Ostrich Egg-Bot kit arrived
    • Peter England
    • December 28th, 2015 12:49pm

    great project and thank you for sharing you code and project.
    I am in the process of building a simalar car and want to use the ultrasonic
    device i have in my box.
    The problem is it is a four pin standard unit with trigg and echo on differebt pins
    Would it be possible to alter code to use this device rather than the 3 pin device in your project
    many thanks


  1. I don’t see why it wouldn’t be: As long as your sensor is the right voltage for the logic level of your arduino, and you understand what the pins do. May require changing the code, but I’d check to see if your sensor’s manufacturer has example code for running it.

    • Peter England
    • December 28th, 2015 1:37pm

    Thanks for taking the time to reply



    • Jan
    • February 1st, 2016 10:02am

    Hi Eric,

    This is very useful. At this moment I’m building my own vehicle.
    Do you maybe have a schematic image or photos where you can see how to connect the wires?

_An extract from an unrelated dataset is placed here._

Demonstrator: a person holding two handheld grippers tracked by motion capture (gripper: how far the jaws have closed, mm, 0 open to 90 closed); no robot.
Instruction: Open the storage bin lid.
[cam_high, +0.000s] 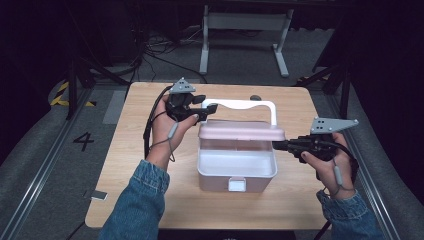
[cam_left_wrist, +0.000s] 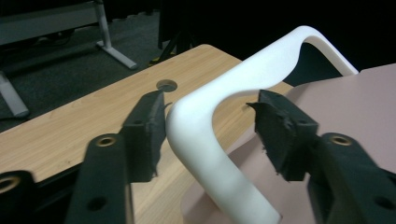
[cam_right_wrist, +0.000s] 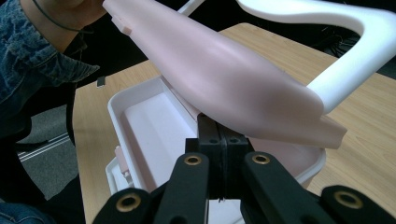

  2. i’ve updated the post with a pic of the wiring of the board.

    • Peter England
    • February 3rd, 2016 12:19am

    Hi Eric

    have solve the problem with the sensor just had to join the trigger and echo pins together and it works fine.
    Your code and comments are just perfect. my car is working and I am trying to fit edge sensors and making alterations to code to see if I can get it to work
    Thanks again for posting your project.



    P.S. Have you a link so I can post you a photo of my project

  3. @Peter England
    If you email me a warpcat at gmail dot com I can add your pics as a ‘guest build’ section on the blog :)

    • Romain
    • February 28th, 2016 3:37am

    Fantastic WORK !!!

    • Romain
    • February 28th, 2016 8:26am

    Hi Eric,

    I have uploaded your code (Thanks a lot for sharing). By the way I have an issue this is the message I get when compiling :

    C:\Users\Skyangels\Desktop\Robot Waia\Waia_autonome_V1_1\Waia_autonome_V1_1.ino: In function ‘void loop()’:

    Waia_autonome_V1_1:65: error: ‘ping’ was not declared in this scope

    g_cm = ping();


    Waia_autonome_V1_1:71: error: ‘move’ was not declared in this scope



    Waia_autonome_V1_1:78: error: ‘move’ was not declared in this scope



    Waia_autonome_V1_1:93: error: ‘proximityCheck’ was not declared in this scope

    boolean checked = proximityCheck();


    Waia_autonome_V1_1:113: error: ‘turn’ was not declared in this scope



    exit status 1
    ‘ping’ was not declared in this scope

    Do you have any ideas on how I can solve that ?

    Best regards.


  4. @Romain
    I’m thinking you’re using different code than what I provided? ping (along with all the other errors) is a function in the sketch I provide, so you’ll need to make sure they’re part of your sketch to. Just guessin’ here.